● **Task to complete**
With both ends included, repeat exactly the lines of the entries below from the one containing "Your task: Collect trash" down to the one containing "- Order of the", and no others.
□ □ □ □ □
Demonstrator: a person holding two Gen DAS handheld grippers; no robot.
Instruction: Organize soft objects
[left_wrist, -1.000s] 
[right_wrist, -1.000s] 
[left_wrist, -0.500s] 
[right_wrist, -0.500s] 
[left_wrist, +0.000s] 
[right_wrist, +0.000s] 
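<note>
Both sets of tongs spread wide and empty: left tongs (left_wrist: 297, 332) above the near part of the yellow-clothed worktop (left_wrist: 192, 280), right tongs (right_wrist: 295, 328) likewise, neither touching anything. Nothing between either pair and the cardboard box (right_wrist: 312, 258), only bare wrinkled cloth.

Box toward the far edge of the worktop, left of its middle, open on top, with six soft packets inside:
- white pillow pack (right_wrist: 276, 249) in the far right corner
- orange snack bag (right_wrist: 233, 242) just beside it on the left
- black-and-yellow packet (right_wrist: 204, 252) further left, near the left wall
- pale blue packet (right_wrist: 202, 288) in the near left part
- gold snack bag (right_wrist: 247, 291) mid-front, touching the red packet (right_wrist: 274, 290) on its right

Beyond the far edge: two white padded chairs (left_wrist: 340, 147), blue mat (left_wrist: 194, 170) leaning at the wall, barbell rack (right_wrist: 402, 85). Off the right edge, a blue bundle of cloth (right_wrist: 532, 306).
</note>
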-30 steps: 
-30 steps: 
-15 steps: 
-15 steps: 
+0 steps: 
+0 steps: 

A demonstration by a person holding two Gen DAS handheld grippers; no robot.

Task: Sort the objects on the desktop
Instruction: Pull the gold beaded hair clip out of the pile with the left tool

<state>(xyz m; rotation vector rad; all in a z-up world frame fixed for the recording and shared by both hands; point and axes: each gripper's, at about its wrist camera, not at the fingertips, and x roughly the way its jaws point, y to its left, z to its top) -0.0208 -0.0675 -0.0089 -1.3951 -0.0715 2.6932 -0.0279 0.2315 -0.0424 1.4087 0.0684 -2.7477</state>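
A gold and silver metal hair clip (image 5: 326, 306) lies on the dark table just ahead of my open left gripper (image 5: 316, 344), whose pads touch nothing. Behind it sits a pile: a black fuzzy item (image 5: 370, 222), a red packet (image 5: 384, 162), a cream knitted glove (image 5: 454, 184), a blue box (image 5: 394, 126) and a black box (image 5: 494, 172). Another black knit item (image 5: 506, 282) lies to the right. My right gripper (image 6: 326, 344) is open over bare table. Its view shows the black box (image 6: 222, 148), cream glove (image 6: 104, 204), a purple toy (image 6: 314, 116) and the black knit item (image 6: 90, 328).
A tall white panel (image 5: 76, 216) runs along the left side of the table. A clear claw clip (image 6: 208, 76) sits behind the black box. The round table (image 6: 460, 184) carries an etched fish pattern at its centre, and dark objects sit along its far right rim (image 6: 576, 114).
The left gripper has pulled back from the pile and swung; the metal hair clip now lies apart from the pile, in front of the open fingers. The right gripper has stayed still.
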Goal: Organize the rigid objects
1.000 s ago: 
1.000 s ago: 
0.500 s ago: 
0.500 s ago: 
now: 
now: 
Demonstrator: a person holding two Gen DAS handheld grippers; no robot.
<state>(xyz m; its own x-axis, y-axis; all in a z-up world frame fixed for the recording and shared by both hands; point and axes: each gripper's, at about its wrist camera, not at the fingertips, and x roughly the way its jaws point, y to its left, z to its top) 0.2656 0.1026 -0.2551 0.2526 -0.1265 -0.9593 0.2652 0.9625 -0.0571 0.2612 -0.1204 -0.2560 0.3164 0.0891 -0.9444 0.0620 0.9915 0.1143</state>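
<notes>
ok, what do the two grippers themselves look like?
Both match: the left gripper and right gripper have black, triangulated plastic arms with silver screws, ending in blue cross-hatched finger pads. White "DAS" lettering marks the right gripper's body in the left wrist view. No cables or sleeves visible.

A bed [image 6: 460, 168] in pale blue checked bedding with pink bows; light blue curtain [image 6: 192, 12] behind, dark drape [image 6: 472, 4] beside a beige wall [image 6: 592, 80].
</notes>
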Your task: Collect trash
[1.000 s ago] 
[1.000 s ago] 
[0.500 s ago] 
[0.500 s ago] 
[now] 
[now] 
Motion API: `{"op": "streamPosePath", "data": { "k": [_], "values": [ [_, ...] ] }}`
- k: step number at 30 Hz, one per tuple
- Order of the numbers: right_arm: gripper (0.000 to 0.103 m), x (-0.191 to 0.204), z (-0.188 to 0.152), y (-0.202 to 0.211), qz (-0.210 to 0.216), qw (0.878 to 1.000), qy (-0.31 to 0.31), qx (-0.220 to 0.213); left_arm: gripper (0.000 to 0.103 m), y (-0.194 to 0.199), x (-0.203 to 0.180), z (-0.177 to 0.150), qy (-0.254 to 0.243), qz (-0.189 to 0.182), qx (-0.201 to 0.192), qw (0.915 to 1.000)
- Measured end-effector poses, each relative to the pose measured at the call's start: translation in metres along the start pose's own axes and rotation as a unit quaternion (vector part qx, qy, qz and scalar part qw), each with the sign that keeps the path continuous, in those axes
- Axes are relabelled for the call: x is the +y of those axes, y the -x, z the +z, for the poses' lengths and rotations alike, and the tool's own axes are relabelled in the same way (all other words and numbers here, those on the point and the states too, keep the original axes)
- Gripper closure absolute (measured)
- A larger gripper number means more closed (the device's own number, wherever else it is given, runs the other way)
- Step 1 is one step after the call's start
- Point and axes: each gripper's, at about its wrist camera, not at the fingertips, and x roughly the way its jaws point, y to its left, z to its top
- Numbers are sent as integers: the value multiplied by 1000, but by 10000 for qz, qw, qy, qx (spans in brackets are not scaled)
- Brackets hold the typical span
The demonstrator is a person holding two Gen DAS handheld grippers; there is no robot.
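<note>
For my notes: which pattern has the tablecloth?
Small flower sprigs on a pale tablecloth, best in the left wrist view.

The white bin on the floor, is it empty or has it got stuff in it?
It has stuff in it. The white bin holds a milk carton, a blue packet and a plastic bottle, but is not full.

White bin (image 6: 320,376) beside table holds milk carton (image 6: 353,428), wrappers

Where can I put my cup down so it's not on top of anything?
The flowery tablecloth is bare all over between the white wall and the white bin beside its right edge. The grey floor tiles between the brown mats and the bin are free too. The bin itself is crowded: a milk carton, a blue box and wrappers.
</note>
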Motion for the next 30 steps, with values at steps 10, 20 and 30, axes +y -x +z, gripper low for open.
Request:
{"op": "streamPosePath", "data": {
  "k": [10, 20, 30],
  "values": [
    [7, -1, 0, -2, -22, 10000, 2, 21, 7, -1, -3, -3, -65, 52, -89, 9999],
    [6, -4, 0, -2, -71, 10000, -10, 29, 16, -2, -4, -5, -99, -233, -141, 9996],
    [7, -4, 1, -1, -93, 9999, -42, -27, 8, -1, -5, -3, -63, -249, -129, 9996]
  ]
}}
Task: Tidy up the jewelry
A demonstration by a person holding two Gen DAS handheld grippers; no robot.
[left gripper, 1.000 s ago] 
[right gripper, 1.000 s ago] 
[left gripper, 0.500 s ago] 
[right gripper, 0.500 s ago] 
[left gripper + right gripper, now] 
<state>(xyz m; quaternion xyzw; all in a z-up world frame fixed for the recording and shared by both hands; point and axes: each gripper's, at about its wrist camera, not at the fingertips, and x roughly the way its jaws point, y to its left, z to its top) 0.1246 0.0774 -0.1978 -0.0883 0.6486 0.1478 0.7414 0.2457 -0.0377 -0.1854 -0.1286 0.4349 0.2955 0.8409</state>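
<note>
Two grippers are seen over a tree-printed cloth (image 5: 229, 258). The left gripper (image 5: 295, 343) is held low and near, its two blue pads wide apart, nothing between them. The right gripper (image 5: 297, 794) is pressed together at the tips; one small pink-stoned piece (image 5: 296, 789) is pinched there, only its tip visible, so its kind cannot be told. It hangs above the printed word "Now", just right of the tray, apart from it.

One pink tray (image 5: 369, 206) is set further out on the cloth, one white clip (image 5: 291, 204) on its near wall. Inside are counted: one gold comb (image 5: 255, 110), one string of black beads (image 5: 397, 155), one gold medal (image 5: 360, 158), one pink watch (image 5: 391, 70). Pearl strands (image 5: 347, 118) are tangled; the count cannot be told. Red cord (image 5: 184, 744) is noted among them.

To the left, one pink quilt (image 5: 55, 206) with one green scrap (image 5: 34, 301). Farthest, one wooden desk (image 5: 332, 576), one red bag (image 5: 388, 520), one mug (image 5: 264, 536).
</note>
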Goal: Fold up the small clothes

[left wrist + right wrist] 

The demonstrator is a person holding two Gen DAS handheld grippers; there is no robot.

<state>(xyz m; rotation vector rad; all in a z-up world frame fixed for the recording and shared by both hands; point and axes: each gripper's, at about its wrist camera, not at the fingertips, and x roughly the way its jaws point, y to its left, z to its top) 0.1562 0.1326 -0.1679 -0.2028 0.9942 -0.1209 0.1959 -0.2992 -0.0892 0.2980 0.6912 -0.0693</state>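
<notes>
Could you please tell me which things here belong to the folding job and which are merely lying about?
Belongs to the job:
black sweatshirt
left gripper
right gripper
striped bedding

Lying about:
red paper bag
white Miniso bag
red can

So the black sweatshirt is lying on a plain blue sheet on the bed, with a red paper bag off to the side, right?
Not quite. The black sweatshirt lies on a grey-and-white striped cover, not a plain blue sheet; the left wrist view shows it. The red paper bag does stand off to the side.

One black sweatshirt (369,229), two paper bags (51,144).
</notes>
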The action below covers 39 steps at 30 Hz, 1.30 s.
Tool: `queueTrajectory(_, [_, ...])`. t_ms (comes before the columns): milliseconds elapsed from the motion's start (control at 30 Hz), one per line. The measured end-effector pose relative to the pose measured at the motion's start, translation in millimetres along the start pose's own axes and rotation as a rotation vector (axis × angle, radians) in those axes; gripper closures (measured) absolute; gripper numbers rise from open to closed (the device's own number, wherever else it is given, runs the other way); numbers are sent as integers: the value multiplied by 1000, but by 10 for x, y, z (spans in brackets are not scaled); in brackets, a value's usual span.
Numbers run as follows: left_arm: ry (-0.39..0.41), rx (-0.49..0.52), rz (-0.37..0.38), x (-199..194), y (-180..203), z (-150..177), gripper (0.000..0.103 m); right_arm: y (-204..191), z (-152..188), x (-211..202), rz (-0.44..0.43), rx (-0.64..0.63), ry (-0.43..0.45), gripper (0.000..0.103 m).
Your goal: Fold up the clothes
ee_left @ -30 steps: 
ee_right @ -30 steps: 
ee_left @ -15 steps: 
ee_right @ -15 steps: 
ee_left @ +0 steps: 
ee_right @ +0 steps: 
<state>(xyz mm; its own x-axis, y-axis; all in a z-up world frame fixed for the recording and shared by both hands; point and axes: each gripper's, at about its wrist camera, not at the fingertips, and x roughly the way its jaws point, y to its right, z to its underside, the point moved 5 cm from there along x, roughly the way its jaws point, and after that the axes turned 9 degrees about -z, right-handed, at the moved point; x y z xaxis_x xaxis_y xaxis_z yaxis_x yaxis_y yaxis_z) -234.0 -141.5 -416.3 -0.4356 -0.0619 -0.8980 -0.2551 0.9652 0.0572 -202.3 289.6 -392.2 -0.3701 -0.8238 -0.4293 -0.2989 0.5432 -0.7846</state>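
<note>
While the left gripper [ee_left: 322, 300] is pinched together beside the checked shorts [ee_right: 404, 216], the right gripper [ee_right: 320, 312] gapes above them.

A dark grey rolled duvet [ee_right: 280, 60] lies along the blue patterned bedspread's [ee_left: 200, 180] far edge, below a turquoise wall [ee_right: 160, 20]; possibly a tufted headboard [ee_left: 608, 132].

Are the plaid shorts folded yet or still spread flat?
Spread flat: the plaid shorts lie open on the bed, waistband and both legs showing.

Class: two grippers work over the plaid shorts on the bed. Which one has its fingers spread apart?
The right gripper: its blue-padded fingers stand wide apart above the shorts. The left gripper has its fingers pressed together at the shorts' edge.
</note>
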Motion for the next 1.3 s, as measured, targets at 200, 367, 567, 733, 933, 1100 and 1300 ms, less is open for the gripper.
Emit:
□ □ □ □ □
● **Answer for this exercise**
Your task: Collect trash
[1.000 s ago] 
[1.000 s ago] 
[0.500 s ago] 
[0.500 s ago] 
[now] 
[now] 
Motion API: `{"op": "streamPosePath", "data": { "k": [_], "values": [ [_, ...] ] }}`
- k: step number at 30 Hz, one per tuple
- Order of the numbers: right_arm: gripper (0.000 to 0.103 m), x (-0.191 to 0.204), z (-0.188 to 0.152), y (-0.202 to 0.211), qz (-0.210 to 0.216), qw (0.878 to 1.000), qy (-0.31 to 0.31), qx (-0.220 to 0.213); left_arm: gripper (0.000 to 0.103 m), y (-0.194 to 0.199), x (-0.203 to 0.180), z (-0.177 to 0.150), qy (-0.254 to 0.243), qz (-0.189 to 0.182), qx (-0.201 to 0.192), qw (0.915 to 1.000)

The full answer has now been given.